= RAW DATA =

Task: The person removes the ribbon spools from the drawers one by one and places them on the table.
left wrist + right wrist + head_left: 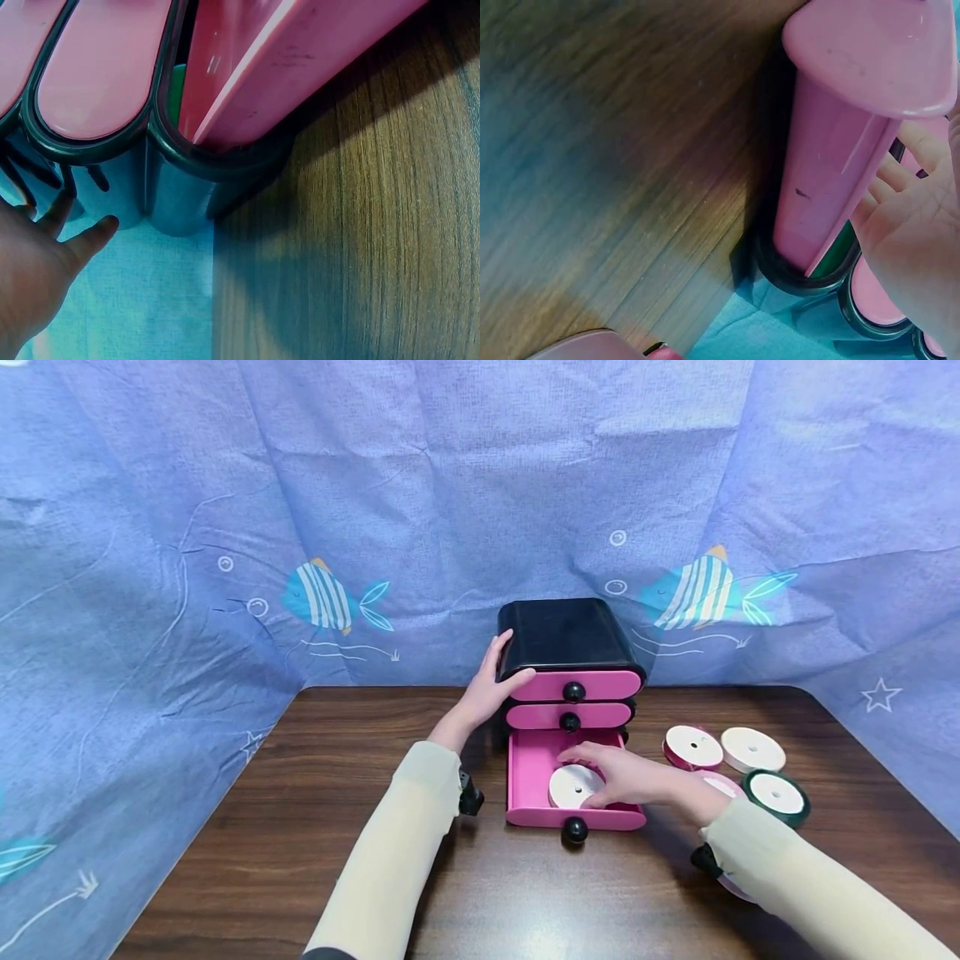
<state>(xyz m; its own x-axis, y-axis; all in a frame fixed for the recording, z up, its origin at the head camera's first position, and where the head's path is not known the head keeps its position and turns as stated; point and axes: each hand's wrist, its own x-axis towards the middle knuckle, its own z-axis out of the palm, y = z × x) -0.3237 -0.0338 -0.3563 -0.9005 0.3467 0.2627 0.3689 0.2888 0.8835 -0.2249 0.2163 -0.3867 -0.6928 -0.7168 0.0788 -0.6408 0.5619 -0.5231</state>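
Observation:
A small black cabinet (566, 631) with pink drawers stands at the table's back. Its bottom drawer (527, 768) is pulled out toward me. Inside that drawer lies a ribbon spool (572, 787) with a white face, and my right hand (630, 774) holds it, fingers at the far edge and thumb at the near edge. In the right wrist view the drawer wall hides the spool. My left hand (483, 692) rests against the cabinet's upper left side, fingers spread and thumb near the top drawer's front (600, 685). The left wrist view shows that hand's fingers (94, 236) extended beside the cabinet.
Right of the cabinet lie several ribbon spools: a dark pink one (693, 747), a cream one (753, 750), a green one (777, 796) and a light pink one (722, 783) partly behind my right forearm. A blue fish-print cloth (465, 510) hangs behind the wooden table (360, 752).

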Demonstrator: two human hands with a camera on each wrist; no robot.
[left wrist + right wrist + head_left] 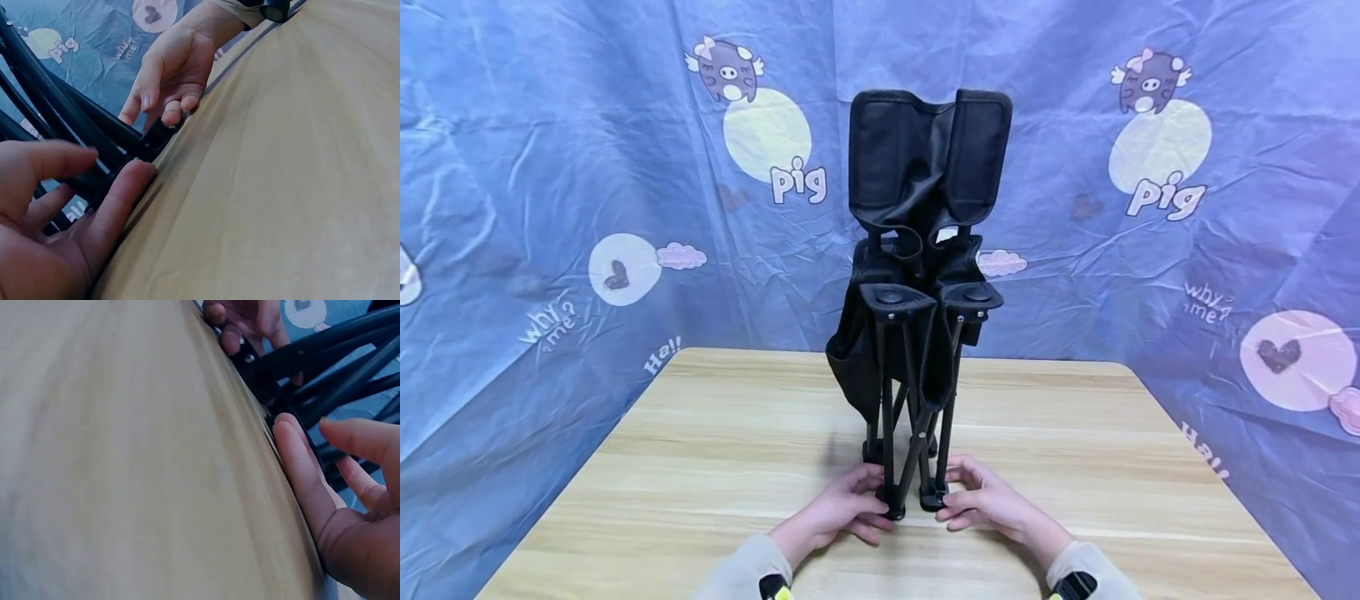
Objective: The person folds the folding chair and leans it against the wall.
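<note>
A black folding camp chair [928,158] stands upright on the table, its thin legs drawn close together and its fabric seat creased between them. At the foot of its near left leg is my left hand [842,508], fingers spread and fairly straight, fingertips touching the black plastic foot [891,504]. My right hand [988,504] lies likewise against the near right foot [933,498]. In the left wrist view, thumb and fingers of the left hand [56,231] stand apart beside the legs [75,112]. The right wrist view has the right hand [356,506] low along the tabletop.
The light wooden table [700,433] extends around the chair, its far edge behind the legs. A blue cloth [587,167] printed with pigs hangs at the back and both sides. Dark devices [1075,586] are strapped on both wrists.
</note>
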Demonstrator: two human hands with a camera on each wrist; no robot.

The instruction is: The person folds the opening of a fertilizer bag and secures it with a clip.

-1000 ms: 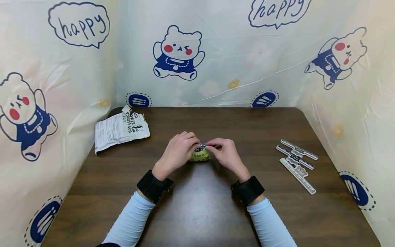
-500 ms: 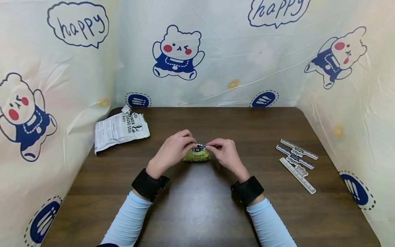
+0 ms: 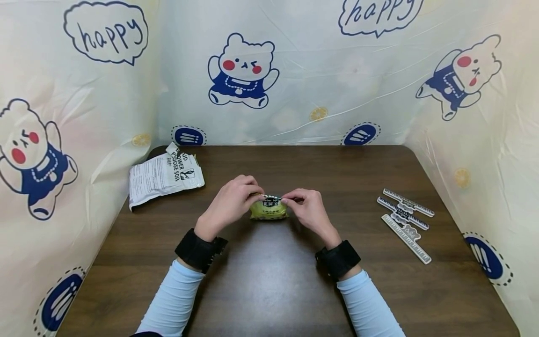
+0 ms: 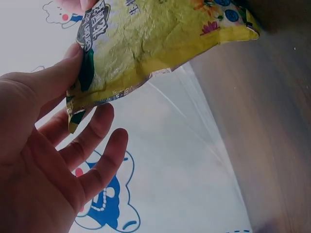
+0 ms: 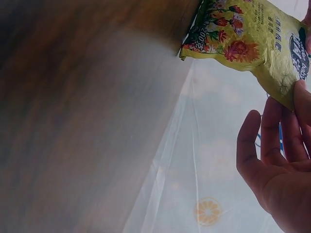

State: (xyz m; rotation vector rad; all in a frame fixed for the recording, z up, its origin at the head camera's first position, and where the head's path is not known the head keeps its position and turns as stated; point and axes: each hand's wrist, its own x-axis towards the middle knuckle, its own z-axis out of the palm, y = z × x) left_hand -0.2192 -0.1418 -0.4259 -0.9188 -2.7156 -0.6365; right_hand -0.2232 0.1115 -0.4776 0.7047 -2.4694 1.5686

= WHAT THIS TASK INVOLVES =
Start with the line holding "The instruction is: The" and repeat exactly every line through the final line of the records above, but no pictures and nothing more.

= SOLUTION TO THIS TASK =
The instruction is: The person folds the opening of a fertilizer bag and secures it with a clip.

-1000 ms: 
-500 ms: 
+0 ms: 
+0 ms: 
+0 ms: 

State: (xyz m; rotation vector rad; all in a frame fixed for the recording, z up, its origin at the head camera's first position, and where the head's path is not known the head keeps its position and turns as stated; point and axes: each hand's wrist, its own x-axis towards the middle knuckle, its own z-axis out of the palm, y = z × x) left_hand -0.2192 -0.1418 -0.4259 -0.9188 -2.7156 -0.6365; right_hand -0.2232 0.1115 -0.4776 0.7047 -2.4694 1.5686

Nothing else is required to complete the output.